What to produce: Within the entries below, the lines from the one with "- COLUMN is" through the one with "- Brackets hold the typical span" are to be set down exactly, both ends kept.

[[ Material provided open ]]

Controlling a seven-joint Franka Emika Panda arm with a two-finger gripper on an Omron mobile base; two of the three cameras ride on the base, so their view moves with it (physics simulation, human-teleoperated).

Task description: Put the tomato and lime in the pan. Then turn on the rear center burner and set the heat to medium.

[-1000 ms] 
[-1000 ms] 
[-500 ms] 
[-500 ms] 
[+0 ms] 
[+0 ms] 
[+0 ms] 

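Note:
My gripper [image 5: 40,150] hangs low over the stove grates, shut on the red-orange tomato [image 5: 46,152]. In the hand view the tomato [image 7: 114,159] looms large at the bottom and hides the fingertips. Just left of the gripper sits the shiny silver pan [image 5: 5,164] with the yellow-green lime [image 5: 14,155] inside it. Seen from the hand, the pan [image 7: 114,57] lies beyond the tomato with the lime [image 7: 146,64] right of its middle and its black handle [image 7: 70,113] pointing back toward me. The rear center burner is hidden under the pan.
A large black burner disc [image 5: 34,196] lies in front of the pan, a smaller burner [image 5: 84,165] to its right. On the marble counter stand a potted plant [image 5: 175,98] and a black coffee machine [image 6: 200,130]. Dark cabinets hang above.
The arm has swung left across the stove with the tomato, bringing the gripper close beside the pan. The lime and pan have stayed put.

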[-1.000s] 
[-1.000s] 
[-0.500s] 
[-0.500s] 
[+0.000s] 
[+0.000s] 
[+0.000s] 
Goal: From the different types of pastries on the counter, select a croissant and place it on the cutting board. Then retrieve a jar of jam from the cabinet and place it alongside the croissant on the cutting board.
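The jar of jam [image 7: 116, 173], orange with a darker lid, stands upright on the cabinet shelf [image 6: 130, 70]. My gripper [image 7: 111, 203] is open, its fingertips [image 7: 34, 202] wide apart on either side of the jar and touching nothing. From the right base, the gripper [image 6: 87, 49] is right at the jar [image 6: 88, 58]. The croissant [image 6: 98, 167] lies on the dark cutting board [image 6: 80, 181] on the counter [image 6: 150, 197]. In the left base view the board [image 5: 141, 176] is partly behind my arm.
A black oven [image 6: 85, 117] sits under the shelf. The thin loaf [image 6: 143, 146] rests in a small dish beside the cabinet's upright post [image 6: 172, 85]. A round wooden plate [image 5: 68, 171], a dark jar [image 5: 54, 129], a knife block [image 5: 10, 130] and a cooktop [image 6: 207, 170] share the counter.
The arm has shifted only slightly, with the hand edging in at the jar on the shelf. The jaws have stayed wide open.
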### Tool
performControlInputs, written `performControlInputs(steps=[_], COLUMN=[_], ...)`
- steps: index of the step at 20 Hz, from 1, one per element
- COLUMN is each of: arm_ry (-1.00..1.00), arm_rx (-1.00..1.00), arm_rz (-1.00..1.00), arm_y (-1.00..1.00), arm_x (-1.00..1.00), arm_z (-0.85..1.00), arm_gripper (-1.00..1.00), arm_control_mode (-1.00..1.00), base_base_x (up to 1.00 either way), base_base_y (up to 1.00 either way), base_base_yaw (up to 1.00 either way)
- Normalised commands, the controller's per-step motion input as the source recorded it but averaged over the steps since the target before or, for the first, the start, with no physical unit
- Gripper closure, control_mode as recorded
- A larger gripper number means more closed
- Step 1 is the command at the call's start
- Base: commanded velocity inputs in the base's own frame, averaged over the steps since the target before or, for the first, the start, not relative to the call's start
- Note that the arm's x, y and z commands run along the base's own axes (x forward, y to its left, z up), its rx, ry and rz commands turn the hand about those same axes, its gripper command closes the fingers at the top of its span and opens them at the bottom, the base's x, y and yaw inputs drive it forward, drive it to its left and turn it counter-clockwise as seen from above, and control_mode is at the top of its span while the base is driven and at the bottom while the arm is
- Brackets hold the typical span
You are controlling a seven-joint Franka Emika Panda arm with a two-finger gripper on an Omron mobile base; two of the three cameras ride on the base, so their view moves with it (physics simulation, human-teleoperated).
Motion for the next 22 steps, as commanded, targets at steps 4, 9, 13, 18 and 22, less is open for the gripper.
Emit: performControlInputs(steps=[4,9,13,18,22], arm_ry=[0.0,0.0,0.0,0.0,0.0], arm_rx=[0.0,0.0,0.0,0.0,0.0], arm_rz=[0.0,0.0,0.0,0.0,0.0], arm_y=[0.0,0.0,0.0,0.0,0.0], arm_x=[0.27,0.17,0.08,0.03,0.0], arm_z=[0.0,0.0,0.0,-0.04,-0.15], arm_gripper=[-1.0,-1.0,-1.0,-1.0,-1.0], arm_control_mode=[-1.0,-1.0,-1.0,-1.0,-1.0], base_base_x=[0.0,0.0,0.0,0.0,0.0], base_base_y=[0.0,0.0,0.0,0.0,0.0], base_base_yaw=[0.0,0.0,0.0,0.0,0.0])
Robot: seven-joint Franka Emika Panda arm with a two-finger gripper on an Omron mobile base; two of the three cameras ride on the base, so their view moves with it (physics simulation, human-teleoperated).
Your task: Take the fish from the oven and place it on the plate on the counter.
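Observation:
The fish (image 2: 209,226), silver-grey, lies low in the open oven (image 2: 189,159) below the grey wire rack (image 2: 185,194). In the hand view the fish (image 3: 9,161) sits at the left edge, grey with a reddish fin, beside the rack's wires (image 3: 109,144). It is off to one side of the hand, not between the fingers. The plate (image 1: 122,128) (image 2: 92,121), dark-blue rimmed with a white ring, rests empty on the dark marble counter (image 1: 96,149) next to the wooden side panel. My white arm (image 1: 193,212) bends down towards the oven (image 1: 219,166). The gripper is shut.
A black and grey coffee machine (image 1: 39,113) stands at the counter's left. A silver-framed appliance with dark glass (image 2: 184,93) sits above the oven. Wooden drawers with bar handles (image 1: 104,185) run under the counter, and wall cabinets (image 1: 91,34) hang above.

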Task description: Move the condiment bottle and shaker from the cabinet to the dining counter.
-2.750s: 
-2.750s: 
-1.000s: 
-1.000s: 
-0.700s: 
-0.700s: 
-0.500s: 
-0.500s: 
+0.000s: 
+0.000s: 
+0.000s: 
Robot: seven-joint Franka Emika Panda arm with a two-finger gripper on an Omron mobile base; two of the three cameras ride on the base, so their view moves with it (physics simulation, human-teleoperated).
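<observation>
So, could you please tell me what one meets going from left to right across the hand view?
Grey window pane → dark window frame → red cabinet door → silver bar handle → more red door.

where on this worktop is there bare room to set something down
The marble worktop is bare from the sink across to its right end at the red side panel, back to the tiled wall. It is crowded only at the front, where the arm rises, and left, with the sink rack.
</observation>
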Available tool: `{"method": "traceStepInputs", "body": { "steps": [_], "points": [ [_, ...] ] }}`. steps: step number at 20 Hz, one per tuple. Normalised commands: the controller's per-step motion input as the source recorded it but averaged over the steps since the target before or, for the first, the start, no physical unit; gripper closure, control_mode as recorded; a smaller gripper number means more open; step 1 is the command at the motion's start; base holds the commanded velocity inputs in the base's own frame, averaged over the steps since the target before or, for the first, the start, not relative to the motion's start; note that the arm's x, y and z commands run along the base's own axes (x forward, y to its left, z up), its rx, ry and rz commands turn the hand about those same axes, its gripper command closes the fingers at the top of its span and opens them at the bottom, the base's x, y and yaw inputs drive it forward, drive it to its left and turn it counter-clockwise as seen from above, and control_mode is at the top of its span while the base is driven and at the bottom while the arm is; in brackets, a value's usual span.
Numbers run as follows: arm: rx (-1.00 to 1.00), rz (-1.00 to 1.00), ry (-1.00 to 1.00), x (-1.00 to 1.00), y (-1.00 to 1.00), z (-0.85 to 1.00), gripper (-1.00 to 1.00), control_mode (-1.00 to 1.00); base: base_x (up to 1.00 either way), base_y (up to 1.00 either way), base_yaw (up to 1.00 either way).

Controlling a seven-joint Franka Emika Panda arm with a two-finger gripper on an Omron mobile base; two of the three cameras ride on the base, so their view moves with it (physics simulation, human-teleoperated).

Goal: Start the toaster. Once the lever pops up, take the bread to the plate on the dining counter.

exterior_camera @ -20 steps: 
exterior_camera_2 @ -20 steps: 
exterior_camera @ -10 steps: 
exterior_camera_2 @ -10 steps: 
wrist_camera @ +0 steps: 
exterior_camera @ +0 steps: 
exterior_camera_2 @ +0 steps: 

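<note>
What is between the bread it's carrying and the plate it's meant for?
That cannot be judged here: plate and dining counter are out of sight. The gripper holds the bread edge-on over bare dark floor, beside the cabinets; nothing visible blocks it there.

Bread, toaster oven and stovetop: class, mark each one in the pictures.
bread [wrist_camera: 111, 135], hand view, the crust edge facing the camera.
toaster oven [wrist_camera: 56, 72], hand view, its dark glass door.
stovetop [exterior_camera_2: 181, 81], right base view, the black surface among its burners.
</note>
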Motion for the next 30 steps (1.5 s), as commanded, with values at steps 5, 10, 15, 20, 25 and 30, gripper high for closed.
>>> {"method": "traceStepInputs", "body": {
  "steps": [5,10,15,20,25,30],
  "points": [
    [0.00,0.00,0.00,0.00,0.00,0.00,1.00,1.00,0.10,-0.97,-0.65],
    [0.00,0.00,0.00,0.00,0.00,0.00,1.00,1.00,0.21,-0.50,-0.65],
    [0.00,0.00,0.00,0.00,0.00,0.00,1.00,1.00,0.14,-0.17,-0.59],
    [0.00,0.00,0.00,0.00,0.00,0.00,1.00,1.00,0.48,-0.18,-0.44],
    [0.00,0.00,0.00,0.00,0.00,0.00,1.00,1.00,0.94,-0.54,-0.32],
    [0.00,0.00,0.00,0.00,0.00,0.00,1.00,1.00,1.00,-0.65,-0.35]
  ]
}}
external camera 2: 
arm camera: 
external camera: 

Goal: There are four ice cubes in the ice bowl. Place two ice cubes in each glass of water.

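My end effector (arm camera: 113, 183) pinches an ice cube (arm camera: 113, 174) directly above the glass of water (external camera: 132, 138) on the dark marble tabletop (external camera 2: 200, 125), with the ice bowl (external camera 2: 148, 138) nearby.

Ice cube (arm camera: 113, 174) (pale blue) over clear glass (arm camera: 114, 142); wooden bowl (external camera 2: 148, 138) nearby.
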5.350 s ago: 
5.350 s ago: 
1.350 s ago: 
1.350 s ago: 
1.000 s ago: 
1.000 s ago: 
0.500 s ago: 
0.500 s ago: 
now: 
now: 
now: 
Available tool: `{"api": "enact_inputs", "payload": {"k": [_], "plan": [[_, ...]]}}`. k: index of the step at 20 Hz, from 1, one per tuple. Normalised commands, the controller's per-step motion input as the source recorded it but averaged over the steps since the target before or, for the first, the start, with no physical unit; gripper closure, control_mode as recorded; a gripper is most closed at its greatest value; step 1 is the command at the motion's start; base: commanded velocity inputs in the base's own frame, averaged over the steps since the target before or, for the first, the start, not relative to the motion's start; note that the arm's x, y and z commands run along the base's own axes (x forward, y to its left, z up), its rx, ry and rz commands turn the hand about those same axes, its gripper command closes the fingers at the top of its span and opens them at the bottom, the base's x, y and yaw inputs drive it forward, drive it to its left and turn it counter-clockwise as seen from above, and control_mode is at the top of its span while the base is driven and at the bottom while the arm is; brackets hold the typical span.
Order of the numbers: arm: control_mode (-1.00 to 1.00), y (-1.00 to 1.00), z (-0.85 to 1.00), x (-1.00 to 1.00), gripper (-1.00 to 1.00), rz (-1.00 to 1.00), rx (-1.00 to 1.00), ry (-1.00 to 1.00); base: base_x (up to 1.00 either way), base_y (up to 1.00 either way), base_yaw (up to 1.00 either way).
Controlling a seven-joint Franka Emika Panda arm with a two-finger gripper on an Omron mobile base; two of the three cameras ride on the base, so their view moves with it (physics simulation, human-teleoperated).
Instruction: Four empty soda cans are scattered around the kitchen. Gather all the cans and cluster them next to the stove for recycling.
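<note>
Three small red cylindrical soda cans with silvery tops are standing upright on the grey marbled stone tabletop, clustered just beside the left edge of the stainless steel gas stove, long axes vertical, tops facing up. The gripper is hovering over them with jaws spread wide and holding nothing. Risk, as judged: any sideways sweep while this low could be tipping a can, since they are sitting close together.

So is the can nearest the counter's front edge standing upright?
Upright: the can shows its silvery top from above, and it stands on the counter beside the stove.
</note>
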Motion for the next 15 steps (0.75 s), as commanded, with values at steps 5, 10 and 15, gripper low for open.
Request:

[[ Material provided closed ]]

Task response:
- COLUMN is each of: arm_ry (-1.00..1.00), arm_rx (-1.00..1.00), arm_rz (-1.00..1.00), arm_y (-1.00..1.00), arm_x (-1.00..1.00), arm_z (-0.85..1.00), arm_gripper (-1.00..1.00), arm_control_mode (-1.00..1.00), base_base_x (up to 1.00 either way), base_base_y (up to 1.00 either way), base_base_yaw (up to 1.00 either way)
- Normalised commands, the controller's per-step motion input as the source recorded it but averaged over the steps since the target before or, for the first, the start, with no physical unit
- Gripper closure, control_mode as recorded
- A larger gripper number means more closed
- Step 1 is the command at the call's start
- Base: commanded velocity inputs in the base's own frame, averaged over the steps since the target before or, for the first, the start, not relative to the call's start
- Note that the arm's x, y and z commands run along the base's own axes (x forward, y to its left, z up), its rx, ry and rz commands turn the hand about those same axes, its gripper command closes the fingers at the top of its span and opens them at the bottom, the base's x, y and yaw inputs drive it forward, drive it to its left and turn it counter-clockwise as seen from above, and control_mode is at the top of its span while the base is driven and at the bottom while the arm is
- Brackets hold the typical span

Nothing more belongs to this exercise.